Возможно, фонари и не были зажжены в этот вечер, в эту ночь, в эту студеную ночь. А что до перестука шагов случайного прохожего, перестука, заглушаемого к тому же пеленой свежевыпавшего снега, он не мог при такой удаленности от земли, такой высоте проникнуть сквозь железные жалюзи, стекла, плотные бархатные шторы.
Мушиная тень на потолке застыла в точке, где световой круг от лампы встречается с красной шторой. Остановившись, эта тень обретает более сложные очертания: это по-прежнему увеличенный снимок коленчатой нити в электрической лампочке, но основные его черты на некотором расстоянии дублируются в виде двух, хотя и более тусклых, расплывчатых, но идентичных отображений, обрамляющих первое. Быть может, и другие, еще менее четкие очертания множатся вокруг этих двух; они неразличимы, потому что вся совокупность ломких очертаний мушиной тени располагается не на самом освещенном участке потолка, а на бахроме полусвета, шириной от одного до двух сантиметров, окаймляющей всю периферию круга и граничащей с мраком.
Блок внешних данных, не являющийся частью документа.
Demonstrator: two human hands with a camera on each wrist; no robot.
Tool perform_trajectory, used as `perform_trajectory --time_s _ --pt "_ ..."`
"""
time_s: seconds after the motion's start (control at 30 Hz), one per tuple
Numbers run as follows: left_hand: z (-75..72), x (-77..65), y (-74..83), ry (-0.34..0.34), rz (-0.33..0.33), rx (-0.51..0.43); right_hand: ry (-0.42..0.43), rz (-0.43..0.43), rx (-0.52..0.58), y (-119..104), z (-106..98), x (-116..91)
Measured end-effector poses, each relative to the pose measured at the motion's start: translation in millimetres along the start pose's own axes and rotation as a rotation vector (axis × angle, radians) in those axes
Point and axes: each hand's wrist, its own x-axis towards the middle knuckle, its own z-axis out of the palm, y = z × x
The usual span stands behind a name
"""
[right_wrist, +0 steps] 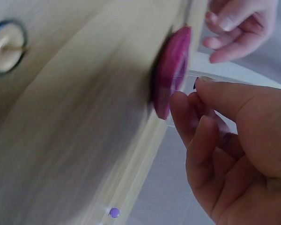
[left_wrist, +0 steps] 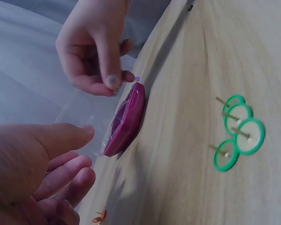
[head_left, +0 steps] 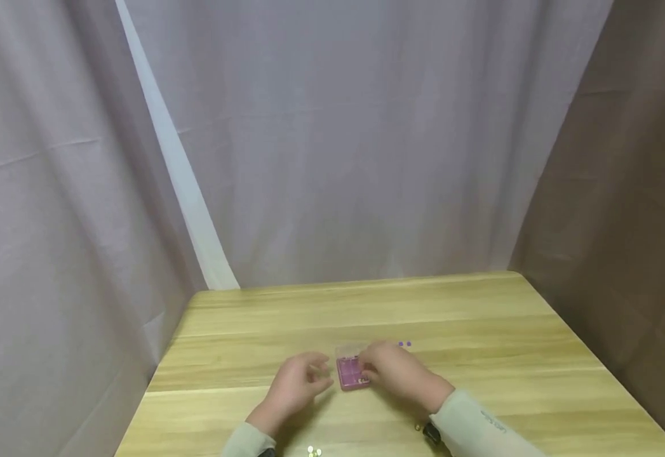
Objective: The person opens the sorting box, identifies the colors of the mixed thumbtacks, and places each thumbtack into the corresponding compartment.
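A small magenta box (head_left: 346, 376) with several compartments lies on the table, its clear lid (head_left: 350, 349) raised on the far side; a few small bits show inside. My right hand (head_left: 397, 371) is over the box's right side. Between its thumb and forefinger it pinches a small dark-edged thumbtack (right_wrist: 195, 83), mostly hidden by the fingertips. My left hand (head_left: 298, 384) hovers just left of the box with loosely bent fingers and nothing in them. In the left wrist view its thumb points toward the box's near end.
Green-rimmed thumbtacks (left_wrist: 241, 131) lie points up near the table's front edge. A black-rimmed thumbtack (right_wrist: 8, 47) sits by the right wrist. Purple thumbtacks (head_left: 404, 343) lie beyond the right hand, and an orange one (left_wrist: 99, 217) is near the left hand. Grey curtains (head_left: 343, 158) surround the wooden table.
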Motion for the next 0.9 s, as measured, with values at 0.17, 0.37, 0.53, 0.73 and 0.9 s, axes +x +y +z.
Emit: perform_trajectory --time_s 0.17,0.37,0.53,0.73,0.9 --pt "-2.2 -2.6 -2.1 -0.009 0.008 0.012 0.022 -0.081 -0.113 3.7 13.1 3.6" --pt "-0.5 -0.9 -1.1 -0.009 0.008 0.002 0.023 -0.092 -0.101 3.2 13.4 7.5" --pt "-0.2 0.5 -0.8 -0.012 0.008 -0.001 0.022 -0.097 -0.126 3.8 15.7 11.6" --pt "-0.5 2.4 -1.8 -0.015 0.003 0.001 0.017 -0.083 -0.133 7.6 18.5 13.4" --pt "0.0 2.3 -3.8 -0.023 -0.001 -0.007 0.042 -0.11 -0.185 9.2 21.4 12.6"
По сравнению с ослепительной яркости кругом света, резко выделяющимся на белизне потолка, вся остальная комната, где зажжена эта единственная лампа, стоящая в углу стола, кажется погруженной во мрак. Если долго не отрывать глаз от светового круга на потолке, то потом, переведя взгляд, перестаешь что бы то ни было различать на стенах комнаты. Портрет, висящий в глубине, становится серым четырехугольником в черном обрамлении; комод под ним – всего лишь темный квадрат, подобно портрету не имеющий объема и попросту напоминающий кусок обоев; то же самое можно сказать про камин, расположенный посередине поперечной стены. Что до самих обоев, то бесчисленные крохотные пятнышки их однообразного узора уже не обнаруживают сходства ни с факелом, ни с цветком, ни с человеческой фигуркой, ни с кинжалом, ни с газовой горелкой, ни с чем бы то ни было еще. Они – как перья, бесшумно ниспадающие по вертикальной прямой, ниспадающие монотонно и медленно, так медленно, что движение едва угадывается, и начинаешь сомневаться, в какую же сторону они летят, – вверх или вниз, подобно тому как неясно направление взвешенных частиц в тихой воде – крохотных шариков в насыщенной воздухом жидкости, или снежных хлопьев, или пылинок. И на полу, точно так же погруженном в полумрак, исчезли лоснящиеся дорожки.
Освещена лишь поверхность стола под коническим абажуром лампы да штык, лежащий посредине. Его короткое, но мощное двустороннее лезвие с двумя симметричными, но скошенными в противоположных направлениях плоскостями, сверкающими гладкой сталью по обе стороны главной оси, отражает свет лампы и посылает его на середину комнаты.